### Task objective:
Your job is to set down the stretch of entries that opens with the line containing "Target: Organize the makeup" and closes with the line containing "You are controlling". Keep both end lines, copy each exactly, and add nothing.

START Task inputs

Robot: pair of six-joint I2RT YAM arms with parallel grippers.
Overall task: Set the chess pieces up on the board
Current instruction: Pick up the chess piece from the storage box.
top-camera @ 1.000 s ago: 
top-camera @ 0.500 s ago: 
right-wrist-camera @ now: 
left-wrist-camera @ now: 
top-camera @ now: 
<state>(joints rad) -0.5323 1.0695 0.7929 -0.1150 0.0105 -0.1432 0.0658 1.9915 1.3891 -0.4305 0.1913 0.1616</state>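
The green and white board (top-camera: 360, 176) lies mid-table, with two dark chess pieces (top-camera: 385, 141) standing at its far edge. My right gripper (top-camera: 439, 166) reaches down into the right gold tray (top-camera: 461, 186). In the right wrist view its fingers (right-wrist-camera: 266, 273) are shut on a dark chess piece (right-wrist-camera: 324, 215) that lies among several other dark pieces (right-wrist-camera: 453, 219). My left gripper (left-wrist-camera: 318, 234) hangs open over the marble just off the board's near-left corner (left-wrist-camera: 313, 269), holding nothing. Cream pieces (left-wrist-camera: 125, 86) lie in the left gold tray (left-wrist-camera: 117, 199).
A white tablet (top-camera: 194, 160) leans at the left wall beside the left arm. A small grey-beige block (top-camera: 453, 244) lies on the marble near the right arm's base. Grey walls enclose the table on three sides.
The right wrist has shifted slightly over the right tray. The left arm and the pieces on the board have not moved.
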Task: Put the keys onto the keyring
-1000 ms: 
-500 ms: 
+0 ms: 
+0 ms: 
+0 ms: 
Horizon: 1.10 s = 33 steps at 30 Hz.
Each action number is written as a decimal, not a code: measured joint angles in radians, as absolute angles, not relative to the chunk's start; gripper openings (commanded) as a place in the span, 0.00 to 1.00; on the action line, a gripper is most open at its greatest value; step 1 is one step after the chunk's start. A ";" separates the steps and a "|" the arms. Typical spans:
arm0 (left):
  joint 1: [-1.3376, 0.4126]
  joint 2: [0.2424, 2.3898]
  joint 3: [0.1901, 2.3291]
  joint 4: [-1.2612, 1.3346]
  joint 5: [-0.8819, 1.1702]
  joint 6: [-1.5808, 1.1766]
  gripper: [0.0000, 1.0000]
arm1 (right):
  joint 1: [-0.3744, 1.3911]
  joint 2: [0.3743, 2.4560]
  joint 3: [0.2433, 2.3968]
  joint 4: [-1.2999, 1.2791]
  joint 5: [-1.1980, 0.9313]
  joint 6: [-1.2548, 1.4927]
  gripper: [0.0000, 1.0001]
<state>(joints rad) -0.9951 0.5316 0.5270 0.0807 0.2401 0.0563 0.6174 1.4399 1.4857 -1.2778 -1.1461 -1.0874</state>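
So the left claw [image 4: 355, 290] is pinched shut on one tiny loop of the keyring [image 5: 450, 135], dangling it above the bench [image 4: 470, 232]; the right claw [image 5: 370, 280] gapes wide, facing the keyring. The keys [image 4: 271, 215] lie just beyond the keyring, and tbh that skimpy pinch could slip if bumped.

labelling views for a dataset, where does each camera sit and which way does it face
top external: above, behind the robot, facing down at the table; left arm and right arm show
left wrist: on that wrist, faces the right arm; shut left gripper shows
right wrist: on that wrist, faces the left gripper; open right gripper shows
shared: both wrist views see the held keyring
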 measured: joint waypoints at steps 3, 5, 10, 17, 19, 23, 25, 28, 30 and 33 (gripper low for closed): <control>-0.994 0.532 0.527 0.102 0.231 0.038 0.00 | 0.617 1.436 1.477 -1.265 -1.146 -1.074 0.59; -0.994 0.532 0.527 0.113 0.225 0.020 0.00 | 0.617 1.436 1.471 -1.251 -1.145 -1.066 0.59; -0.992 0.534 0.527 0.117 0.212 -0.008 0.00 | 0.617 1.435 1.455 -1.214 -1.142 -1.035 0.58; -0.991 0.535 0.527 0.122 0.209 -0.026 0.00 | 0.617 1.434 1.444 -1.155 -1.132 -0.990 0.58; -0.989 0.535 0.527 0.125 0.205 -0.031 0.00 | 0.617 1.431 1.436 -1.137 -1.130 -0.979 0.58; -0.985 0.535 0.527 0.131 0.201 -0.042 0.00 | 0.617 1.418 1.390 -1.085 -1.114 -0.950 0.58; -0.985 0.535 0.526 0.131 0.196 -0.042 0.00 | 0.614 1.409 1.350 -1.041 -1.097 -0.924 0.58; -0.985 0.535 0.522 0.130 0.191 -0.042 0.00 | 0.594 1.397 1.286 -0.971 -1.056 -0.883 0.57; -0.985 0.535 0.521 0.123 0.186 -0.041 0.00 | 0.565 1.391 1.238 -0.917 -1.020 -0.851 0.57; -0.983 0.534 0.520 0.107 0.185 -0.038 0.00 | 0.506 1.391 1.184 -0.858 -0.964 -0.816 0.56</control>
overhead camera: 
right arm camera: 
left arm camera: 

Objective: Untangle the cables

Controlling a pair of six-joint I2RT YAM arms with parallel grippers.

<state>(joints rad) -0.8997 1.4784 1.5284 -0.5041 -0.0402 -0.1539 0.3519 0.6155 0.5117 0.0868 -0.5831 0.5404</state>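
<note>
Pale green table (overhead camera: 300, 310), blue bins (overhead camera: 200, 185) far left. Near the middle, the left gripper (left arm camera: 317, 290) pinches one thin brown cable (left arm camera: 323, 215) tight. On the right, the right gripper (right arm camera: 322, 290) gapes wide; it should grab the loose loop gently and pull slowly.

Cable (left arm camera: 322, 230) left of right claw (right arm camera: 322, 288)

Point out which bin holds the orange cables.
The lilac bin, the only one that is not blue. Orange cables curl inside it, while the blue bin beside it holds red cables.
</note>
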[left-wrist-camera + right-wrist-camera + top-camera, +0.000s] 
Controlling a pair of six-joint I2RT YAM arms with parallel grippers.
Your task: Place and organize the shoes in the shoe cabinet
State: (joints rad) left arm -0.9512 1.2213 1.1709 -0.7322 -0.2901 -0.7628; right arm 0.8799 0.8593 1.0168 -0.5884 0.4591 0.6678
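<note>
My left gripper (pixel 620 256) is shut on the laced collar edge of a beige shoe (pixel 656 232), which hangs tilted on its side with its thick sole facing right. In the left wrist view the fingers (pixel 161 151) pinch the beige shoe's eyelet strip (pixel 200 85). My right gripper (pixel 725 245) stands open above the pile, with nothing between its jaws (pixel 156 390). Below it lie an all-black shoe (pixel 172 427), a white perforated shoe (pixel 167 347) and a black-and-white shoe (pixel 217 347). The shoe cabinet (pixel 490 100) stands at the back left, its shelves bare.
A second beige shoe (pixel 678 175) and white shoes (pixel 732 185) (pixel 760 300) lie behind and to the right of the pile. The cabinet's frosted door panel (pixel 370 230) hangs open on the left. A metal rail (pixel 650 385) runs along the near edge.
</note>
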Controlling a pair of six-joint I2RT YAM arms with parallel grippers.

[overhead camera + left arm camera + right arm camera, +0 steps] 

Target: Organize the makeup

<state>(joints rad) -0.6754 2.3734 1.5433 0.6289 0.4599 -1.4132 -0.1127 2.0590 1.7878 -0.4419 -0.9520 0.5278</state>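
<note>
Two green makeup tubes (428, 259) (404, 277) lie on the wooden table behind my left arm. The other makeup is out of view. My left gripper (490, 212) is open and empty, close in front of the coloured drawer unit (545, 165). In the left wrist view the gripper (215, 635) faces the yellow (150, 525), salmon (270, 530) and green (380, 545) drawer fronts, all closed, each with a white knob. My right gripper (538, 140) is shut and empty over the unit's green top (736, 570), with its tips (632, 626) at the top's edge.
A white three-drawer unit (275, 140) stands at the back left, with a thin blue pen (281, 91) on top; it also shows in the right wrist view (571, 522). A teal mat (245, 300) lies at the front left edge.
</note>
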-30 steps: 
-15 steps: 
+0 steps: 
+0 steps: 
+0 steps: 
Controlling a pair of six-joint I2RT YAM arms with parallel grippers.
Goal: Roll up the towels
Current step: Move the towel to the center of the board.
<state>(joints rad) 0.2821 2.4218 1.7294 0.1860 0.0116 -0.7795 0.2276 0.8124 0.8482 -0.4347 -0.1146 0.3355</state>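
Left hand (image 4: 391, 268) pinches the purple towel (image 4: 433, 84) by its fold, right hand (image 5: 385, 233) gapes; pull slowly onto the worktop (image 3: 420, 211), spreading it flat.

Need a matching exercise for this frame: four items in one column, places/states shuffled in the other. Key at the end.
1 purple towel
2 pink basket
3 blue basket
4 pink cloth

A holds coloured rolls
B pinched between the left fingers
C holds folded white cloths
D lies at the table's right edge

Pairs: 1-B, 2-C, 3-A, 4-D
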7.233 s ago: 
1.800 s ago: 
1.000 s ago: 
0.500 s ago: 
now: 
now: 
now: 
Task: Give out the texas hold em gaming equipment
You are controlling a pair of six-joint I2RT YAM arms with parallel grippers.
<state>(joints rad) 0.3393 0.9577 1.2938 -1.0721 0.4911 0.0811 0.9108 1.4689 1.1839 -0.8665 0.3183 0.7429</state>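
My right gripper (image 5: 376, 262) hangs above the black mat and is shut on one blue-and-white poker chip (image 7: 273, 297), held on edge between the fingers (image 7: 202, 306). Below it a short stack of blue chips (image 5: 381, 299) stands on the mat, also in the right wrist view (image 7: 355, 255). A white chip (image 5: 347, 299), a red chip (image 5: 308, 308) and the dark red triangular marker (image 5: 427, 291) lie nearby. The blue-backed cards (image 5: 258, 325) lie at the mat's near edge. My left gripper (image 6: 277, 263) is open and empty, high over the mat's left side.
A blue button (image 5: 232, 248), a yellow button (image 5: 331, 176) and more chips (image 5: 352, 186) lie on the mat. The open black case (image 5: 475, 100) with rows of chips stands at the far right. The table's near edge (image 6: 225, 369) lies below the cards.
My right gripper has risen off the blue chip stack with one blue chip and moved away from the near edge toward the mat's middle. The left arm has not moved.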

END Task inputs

### Expected output:
Target: Organize the makeup

<state>(joints rad) -0.6754 2.3734 1.5433 0.6289 0.4599 -1.4132 -0.1127 2.0590 1.7878 -0.4419 -0.9520 0.5278</state>
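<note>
Two green makeup tubes (428, 259) (404, 277) lie on the wooden table behind my left arm. The other makeup is out of view. My left gripper (490, 212) is open and empty, close in front of the coloured drawer unit (545, 165). In the left wrist view the gripper (215, 635) faces the yellow (150, 525), salmon (270, 530) and green (380, 545) drawer fronts, all closed, each with a white knob. My right gripper (538, 140) is shut and empty over the unit's green top (736, 570), with its tips (632, 626) at the top's edge.
A white three-drawer unit (275, 140) stands at the back left, with a thin blue pen (281, 91) on top; it also shows in the right wrist view (571, 522). A teal mat (245, 300) lies at the front left edge.
</note>
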-30 steps: 
-15 steps: 
+0 steps: 
+0 steps: 
+0 steps: 
Controlling a pair of six-joint I2RT YAM arms with parallel grippers.
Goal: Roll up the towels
Current step: Move the towel to the center of the board.
<state>(joints rad) 0.2821 2.4218 1.7294 0.1860 0.0116 -0.7795 0.2276 0.8124 0.8482 -0.4347 -0.1146 0.3355</state>
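Left hand (image 4: 391, 268) pinches the purple towel (image 4: 433, 84) by its fold, right hand (image 5: 385, 233) gapes; pull slowly onto the worktop (image 3: 420, 211), spreading it flat.

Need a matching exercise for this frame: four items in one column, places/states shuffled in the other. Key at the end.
1 purple towel
2 pink basket
3 blue basket
4 pink cloth

A holds coloured rolls
B pinched between the left fingers
C holds folded white cloths
D lies at the table's right edge

Pairs: 1-B, 2-C, 3-A, 4-D
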7.233 s ago: 
1.800 s ago: 
1.000 s ago: 
0.500 s ago: 
now: 
now: 
now: 
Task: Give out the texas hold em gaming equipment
You are controlling a pair of six-joint I2RT YAM arms with parallel grippers.

Nothing else goes with this output.